Ulceration is more often present in CMMs with a higher Breslow thickness and in nodular CMM [Citation3]. Higher expression of genes/proteins associated with tumour-related inflammation, proliferation, and angiogenesis, has been shown in ulcerated CMM [Citation4–7].
There are several studies correlating elevated expression of genes/proteins related to proliferation, including Ki67, with a worse clinical outcome in CMMs [Citation6–10]. It has been implied that higher tumour cell proliferation may be an underlying or a contributing factor to ulceration in CMM [Citation11]. A suggested precursor of ulceration has been associated with increased proliferation of CMM cells and consumption of the epidermis, without increased inflammatory response, indicating this as an early event [Citation12].
In general, immunological host response is considered to be prognostically favourable.
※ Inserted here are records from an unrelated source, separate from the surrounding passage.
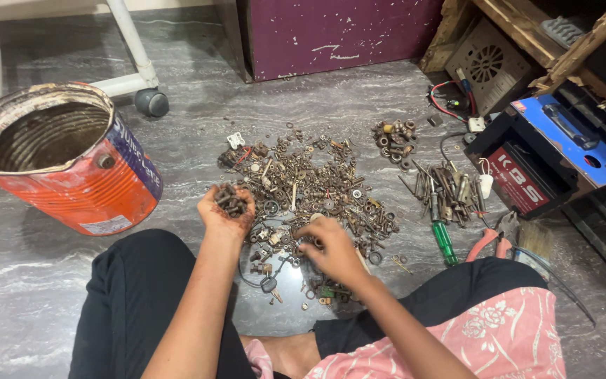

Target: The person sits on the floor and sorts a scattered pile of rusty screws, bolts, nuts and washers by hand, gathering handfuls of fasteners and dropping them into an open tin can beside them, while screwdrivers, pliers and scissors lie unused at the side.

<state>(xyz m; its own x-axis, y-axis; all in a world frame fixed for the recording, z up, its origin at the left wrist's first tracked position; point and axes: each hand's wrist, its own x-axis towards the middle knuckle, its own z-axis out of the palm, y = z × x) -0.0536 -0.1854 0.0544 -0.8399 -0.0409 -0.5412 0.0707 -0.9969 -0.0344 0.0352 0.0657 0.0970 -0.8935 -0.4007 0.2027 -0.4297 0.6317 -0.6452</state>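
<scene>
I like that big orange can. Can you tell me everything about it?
The orange can is a round metal tin, lying tilted on the grey floor at the left. Its open top has no lid and faces the camera; the inside looks dark, rusty and grimy. A blue label band wraps its side. Neither hand touches it.

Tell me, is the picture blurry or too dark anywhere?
In the head view, the rusty pile of nuts and bolts is sharp and evenly lit; the left hand and right hand look only slightly soft; the can is dark inside; the floor shows mild sheen, no harsh glare.
</scene>
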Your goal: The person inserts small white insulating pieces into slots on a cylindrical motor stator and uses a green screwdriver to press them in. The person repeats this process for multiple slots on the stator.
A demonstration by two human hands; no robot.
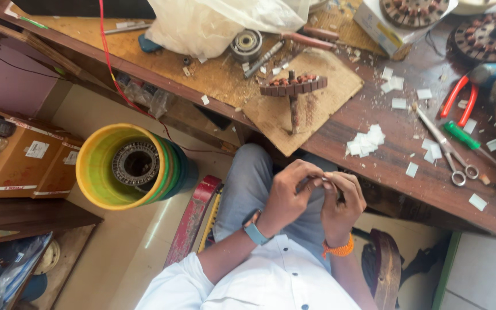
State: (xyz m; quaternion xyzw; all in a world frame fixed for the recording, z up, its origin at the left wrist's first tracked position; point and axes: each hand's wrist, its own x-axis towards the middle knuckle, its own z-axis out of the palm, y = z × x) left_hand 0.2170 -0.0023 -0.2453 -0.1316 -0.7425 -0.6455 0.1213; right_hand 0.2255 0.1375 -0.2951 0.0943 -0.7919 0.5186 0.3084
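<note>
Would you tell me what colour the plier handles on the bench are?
Red, on the pliers; head view.

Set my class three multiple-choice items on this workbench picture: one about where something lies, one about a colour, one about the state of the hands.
1. Where do the scissors lie?
A. On the floor beside the bucket
B. On the wooden bench, right of the pile of white paper pieces
C. In the person's lap

2. What colour are the handles of the pliers?
A. Red
B. Blue
C. Black

3. How are the person's two hands placed?
A. Spread apart flat on the bench
B. One hand inside the bucket
C. Brought together over the lap, fingertips pinching something small

Answers:
1 B: the scissors rest on the bench, right of the paper pieces.
2 A: both curved handles are red.
3 C: the left hand and right hand meet over the lap; the small thing they pinch is too small to identify.
</note>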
Several studies have demonstrated that presence of tumour infiltrating lymphocytes (TILs) is associated with a better outcome and may promote spontaneous tumour regression [Citation13,Citation14]. There seems to be a difference in immune microenvironment between ulcerated and non-ulcerated CMMs. It has been shown that presence of TILs is associated with a better clinical outcome only in ulcerated CMM [Citation15].
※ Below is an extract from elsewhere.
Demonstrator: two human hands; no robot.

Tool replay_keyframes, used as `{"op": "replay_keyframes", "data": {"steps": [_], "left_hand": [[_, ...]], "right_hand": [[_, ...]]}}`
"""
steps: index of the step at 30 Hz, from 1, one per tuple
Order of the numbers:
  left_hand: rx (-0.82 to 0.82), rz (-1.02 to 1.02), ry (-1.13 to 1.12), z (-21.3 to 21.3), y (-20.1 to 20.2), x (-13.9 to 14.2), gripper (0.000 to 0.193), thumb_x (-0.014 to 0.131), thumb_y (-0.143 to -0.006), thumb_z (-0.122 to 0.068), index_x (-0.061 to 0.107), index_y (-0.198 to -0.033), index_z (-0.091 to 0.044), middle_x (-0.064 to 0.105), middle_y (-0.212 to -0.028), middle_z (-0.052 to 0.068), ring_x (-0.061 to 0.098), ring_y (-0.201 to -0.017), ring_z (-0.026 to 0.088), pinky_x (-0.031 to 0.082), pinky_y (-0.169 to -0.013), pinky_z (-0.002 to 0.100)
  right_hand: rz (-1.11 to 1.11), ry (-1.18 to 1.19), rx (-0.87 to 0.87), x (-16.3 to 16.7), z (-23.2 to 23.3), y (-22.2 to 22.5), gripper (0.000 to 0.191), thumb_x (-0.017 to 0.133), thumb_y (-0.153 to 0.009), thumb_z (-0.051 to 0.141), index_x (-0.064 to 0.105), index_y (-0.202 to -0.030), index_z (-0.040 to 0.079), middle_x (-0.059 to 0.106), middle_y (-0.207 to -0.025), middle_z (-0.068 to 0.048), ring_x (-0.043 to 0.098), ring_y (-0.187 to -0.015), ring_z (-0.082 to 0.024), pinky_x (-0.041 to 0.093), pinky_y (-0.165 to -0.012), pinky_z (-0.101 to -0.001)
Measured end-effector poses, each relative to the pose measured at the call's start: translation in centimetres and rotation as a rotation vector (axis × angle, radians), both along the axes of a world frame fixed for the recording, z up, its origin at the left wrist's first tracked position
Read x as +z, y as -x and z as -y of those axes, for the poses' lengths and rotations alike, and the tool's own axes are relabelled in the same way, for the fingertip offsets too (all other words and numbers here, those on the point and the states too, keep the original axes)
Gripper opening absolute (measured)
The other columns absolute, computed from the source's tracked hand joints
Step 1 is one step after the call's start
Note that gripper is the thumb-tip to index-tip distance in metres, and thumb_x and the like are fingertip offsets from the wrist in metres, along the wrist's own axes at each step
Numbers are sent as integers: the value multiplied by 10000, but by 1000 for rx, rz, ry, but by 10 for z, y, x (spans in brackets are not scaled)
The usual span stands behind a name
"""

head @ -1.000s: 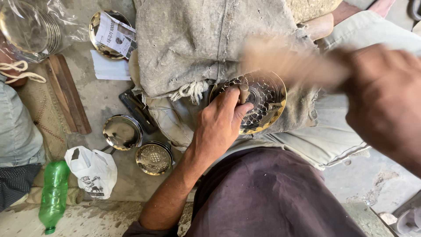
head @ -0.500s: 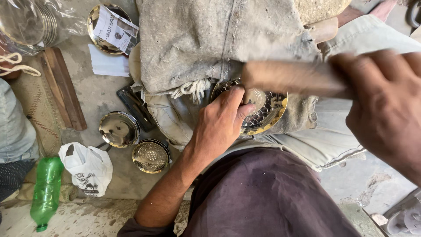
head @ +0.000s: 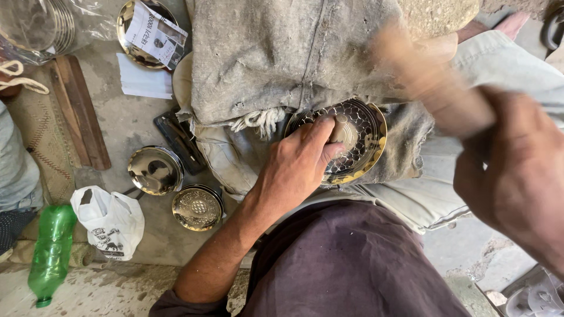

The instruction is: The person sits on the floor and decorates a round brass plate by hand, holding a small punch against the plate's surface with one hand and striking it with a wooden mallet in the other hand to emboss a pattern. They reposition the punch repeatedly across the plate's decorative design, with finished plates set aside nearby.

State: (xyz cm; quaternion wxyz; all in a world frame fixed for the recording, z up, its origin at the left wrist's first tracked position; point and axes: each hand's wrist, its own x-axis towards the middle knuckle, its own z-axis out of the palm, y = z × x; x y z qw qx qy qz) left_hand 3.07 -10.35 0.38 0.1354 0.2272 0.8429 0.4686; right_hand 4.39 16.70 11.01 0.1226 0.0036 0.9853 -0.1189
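- A green plastic bottle (head: 51, 249) lies at the lower left of the floor, with a white plastic bag (head: 111, 220) just beside it.
- Two small round metal bowls (head: 155, 170) sit on the floor near the bag, the right one patterned (head: 197, 208).
- The left hand (head: 299, 161) is closed around a short metal punch (head: 339, 126), holding it upright on the brass plate (head: 358, 147).
- The plate, covered in hammered scale marks, rests on grey sacking (head: 282, 53) over the person's lap.
- The right hand (head: 517, 170) is wrapped tight around a wooden mallet (head: 429, 76), blurred and raised above the plate's right edge.
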Motion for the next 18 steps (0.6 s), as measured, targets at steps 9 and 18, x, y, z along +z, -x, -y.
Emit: {"op": "replay_keyframes", "data": {"steps": [9,18], "left_hand": [[-54,4,48,-2,5,-5,336,661,-1025,-205,544,-1261,3,693,-886,148,701,-677,202,603,-517,300],[-90,55,68,-2,10,-6,301,639,-1042,-216,559,-1252,-16,695,-865,145,688,-637,207,599,-502,314]], "right_hand": [[188,-91,-110,-4,4,1,468,603,-920,41,607,-1385,-7,708,-1125,-243,710,-867,-353,596,-789,-472],[48,-201,115,9,11,-2,429,618,-874,34,650,-1302,57,719,-997,-152,710,-843,-295,561,-877,-470]]}}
Several studies have investigated the prognostic value of activating BRAF V600 mutations in CMM. Some studies have found an association of BRAF mutation with disease-free or melanoma-specific overall survival (OS) [Citation16–18], while other studies have not [Citation19–21]. In a recent meta-analysis, a significant association of BRAF mutation to OS was found, but not for stage I–II cohorts [Citation22]. The impact of BRAF mutation on outcome remains unclear and has also been associated with presence of ulceration [Citation23]. In a previous publication from our research group we described that ulceration was associated with poor outcome only when the primary CMM carried a BRAF mutation [Citation24].
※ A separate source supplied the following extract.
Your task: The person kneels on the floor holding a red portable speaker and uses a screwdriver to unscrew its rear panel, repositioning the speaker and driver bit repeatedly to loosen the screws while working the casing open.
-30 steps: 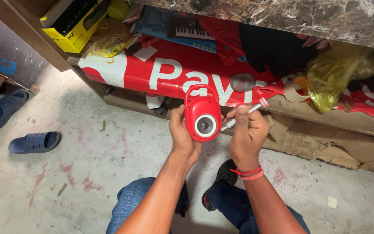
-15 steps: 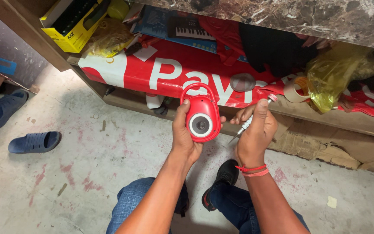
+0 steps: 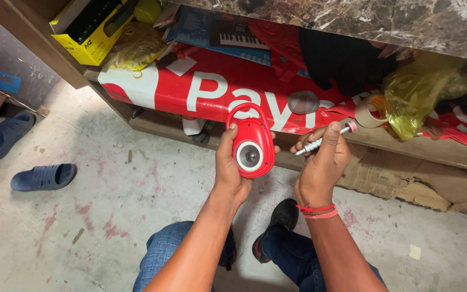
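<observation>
- Left hand [image 3: 232, 167] clasped round the red device [image 3: 252, 147], thumb on its left edge, fingers behind.
- Device up over the floor [image 3: 109, 205], in front of the shelf [image 3: 406, 146]; round white-ringed lens facing up, loop handle at the top.
- Right hand [image 3: 320, 167] gripping a small screwdriver [image 3: 320, 142], index finger laid along the shaft.
- Screwdriver tilted, pale pink cap up to the right, tip pointing down-left at the device's right edge; touching or not, cannot tell.
- Red threads round the right wrist.
- Behind: red banner [image 3: 201, 89] draped over the shelf edge, toy keyboard box [image 3: 233, 35], yellow box [image 3: 90, 32], yellow bag [image 3: 414, 97], roll of tape [image 3: 367, 111].
- Above it all, a marble tabletop [image 3: 363, 19].
- Off left on the floor, two blue slippers [image 3: 41, 177].
- Below, jeans and a black shoe [image 3: 277, 224].
</observation>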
It is well-known that intra- and inter-tumour heterogeneity is commonly observed in CMM [Citation25]. The presence of sub-clones with different BRAF genotypes has been demonstrated in primary CMM [Citation26,Citation27]. The quantitative proportion of BRAF mutated alleles in a primary tumour may therefore be relevant for prognosis.
The primary aim of the present study was to validate our previous results regarding the prognostic impact of BRAF mutation on ulcerated primary CMM in a large consecutive cohort of ulcerated primary CMM. The secondary aim of our study was to examine the prognostic impact of a panel of markers including BRAF mutation, Ki67 expression and presence of TILs in ulcerated primary CMM, since we have in two previous studies [Citation28,Citation29] demonstrated that a panel of prognostic markers is stronger than any single marker in stage III CMM.
Materials and methods
Patient cohort
A consecutive cohort of 120 ulcerated primary CMM diagnosed during 2004–2006 was identified from the Stockholm-Gotland Regional Melanoma Registry. From this cohort we collected 76 primary tumour samples, pT1b–pT4b, from pathology departments in Stockholm. The specimens have been re-evaluated by a senior melanoma pathologist (L.K) to verify ulceration status. Three samples were excluded after re-evaluation due to lack of ulceration or suitable specimen for examination. In total, 73 ulcerated tumours were included in further analyses in this study. The tumours were classified as stage IB (n = 5), IIA (n = 13), IIB (n = 26) and IIC (n = 29) according to the AJCC version 8.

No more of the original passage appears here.